Yes, 500m of the Routeburn out of the 64km 5 Passes, most of which IS marker and tracked. Sigh, Stuff journalists.
This post has been edited by the author on 17 April 2017 at 15:26.
or does the five passes form part of the Routeburn track? ;)
the last rescue up there was pretty recent when a gent became too tired to continue and set off his locator beacon
the five passes seems to be getting a lot of publicity, i've seen various popular bloggers from overseas blog about what a great track it is and i think the potential difficulties of the track get lost with all the scenic photos and superlatives and people who dont have the experience to walk off track in rough alpine terrain take on the track... i've been through there in summer and the weather kept over 95% of people in the huts, any bare skin was stung by the force of the rain...
This post has been edited by the author on 17 April 2017 at 16:21.
I'd like to know where, exactly, did they become lost and what gear (map, compass, gps) did they have?
What was the weather like on the weekend?
Something not quite right about being rescued and then 'carried on with the rest of the route' - and how does that work, anyway, when the Shelter is the start/end of the route?
Heavy rain Thursday-Friday, @Bernieq, clearing Saturday/Sunday. Should have been ok on Sunday.
The stretch between Park Pass and the bush line in Hidden Falls was the dodgiest area to most likely cause getting lost in, in my opinion, especially if going anti clockwise. Potentially very easy to miss the turn off to Park Pass.
But that's just speculation. Ironically I know someone who's been over there doing it this Easter weekend, hope he's not one of these 3!

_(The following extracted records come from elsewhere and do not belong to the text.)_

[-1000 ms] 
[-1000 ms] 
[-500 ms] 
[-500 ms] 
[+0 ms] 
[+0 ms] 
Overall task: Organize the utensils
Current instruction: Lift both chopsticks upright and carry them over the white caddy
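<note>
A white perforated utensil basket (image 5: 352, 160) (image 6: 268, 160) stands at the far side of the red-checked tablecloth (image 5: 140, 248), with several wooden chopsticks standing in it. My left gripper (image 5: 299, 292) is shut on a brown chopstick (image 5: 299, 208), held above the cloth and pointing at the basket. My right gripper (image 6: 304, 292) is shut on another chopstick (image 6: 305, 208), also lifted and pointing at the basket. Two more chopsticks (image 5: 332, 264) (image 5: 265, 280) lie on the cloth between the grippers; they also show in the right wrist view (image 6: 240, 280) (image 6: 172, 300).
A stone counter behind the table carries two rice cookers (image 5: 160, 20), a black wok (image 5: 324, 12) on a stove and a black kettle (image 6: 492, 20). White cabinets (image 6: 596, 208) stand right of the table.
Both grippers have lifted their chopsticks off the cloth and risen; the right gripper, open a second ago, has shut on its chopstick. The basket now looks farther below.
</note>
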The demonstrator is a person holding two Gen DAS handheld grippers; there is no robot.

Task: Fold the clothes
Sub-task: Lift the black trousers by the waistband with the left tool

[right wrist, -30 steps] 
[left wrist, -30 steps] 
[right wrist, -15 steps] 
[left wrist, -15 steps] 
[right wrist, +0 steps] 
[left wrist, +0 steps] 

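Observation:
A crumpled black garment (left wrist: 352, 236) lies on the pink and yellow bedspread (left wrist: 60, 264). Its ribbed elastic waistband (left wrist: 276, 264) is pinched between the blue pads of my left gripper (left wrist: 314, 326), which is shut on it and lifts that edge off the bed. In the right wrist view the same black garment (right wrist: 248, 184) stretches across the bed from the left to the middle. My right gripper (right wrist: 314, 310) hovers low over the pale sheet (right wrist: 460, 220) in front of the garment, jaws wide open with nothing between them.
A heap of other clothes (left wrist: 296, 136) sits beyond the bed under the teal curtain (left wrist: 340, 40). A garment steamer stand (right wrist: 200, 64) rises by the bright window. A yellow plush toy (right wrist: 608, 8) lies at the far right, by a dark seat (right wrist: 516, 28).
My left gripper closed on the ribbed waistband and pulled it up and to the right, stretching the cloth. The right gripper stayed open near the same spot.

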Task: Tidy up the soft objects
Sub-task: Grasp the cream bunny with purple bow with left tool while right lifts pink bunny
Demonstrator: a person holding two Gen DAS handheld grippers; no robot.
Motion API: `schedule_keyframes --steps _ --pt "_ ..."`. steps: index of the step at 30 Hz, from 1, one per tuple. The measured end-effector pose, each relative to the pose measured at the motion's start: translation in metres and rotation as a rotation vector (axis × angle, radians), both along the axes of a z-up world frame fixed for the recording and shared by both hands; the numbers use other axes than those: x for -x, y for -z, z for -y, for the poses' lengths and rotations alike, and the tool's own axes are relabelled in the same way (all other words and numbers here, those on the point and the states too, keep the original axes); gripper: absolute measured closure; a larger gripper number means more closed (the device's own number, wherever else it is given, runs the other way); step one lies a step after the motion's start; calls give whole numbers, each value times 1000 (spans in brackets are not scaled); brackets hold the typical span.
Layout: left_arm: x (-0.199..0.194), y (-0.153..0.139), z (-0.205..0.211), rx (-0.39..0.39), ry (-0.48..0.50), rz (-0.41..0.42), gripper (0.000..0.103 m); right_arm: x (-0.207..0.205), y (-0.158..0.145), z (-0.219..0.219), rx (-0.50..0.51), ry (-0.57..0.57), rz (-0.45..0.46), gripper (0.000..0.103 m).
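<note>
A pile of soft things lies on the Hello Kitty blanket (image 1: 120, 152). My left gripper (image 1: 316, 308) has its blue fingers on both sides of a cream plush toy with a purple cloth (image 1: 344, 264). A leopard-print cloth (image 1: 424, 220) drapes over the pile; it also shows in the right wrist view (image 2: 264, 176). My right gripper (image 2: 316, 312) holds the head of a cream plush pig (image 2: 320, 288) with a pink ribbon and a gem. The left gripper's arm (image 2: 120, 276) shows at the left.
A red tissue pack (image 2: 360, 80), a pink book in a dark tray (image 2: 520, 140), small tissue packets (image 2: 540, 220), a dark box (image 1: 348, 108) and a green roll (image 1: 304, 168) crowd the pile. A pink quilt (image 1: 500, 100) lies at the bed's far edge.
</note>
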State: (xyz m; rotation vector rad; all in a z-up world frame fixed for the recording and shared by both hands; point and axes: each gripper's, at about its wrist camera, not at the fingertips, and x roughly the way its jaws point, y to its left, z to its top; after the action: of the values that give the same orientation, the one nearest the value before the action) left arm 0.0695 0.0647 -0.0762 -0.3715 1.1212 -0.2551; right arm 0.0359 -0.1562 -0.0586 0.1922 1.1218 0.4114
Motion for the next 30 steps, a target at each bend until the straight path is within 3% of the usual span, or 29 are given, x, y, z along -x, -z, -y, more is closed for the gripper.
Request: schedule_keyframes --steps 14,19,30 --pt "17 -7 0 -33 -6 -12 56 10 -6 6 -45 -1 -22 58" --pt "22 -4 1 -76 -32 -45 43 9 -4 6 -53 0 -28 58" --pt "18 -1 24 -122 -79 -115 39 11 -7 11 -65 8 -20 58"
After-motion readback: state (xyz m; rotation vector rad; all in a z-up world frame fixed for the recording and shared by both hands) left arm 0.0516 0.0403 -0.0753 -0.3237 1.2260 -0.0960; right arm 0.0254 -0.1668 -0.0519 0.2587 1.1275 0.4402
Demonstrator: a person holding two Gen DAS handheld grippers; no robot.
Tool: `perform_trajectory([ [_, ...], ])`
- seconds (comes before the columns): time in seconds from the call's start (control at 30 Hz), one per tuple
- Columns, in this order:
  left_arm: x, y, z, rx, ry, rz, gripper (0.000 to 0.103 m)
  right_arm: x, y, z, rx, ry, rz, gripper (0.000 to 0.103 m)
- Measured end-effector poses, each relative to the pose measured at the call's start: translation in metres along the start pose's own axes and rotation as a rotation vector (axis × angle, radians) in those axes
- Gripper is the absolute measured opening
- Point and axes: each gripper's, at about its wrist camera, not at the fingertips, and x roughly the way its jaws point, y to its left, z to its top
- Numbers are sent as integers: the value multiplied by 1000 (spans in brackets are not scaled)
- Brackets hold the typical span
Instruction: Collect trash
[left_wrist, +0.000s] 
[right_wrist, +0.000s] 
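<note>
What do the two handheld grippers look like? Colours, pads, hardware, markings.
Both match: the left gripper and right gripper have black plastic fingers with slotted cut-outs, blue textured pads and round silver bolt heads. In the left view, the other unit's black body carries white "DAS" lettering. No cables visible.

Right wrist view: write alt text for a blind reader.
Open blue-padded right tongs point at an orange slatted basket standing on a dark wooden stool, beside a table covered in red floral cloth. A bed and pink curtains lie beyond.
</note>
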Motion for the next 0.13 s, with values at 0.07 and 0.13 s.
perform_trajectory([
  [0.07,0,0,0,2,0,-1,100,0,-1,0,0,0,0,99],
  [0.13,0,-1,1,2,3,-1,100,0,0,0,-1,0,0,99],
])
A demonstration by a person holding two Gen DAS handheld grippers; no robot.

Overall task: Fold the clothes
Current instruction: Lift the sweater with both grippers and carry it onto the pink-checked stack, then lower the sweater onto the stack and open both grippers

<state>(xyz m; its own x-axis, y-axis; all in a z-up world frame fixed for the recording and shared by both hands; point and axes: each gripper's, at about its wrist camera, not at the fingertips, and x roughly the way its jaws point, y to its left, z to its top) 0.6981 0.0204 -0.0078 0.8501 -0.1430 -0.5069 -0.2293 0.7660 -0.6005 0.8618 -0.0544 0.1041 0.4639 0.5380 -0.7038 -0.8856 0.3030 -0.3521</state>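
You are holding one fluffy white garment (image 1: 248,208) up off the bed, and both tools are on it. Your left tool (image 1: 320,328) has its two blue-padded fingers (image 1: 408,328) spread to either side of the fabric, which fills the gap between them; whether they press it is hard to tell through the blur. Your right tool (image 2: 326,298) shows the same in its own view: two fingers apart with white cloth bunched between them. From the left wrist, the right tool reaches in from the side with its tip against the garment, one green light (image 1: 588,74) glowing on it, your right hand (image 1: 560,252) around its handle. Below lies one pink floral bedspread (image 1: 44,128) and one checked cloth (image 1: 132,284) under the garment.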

Thanks for the wx report, Yarmoss - rules that out as a component of the problem.
'... became stuck and had no way of moving safely up or down...'
Pure speculation but this comment (and the heli rescue) makes me think it would have been above the treeline and on a steep slope.
But, yes, Yarmoss, I remember being a little puzzled about the route at the bottom of the climb to Park Pass - it's not obvious and my GPS helped a lot. I imagine, if you didn't do much research, there would be a few places you might become directionally confused.
If it IS someone you know, at least you (and then we) might find out what happened.
Talked to my friend who was over there. He said the weather was garbage all weekend. He tried going up the Dart on Friday but couldn't get over the Beans Burn so headed up the Rock Burn instead, camping in Theater Flat. Stayed there for 3 days waiting for Park Pass to clear, but it didn't. Bunch of other parties came in and camped there too with all of them turning around on the Monday and heading out over Sugarloaf. He camped somewhere on the bush that night and popped up to Harris Saddle on Tuesday as the weather had cleared along the Main Divide.
Guess the forecasts I was looking at were wrong as I'm sure they were all saying clearing Sunday. He wasn't aware of the rescue and it wasn't any of the parties in the Rock Burn as he was the only one who went up to Park Pass for a look. So whatever happened happened somewhere in Hidden Falls around to the Beans Burn.
That's assuming the Stuff article was actually correct in that it was the 5 Passes Route. Wouldn't surprise me in the slightest if it was actually somewhere else entirely.
This post has been edited by the author on 20 April 2017 at 16:25.
Sounds like the heli-pilot had a tough job, then, to pick up on Sunday in what sounds like an unpleasant clag. Good thing they had a PLB.
Hopefully, we will hear some detail about what went wrong - always useful to remind us about the need for planning.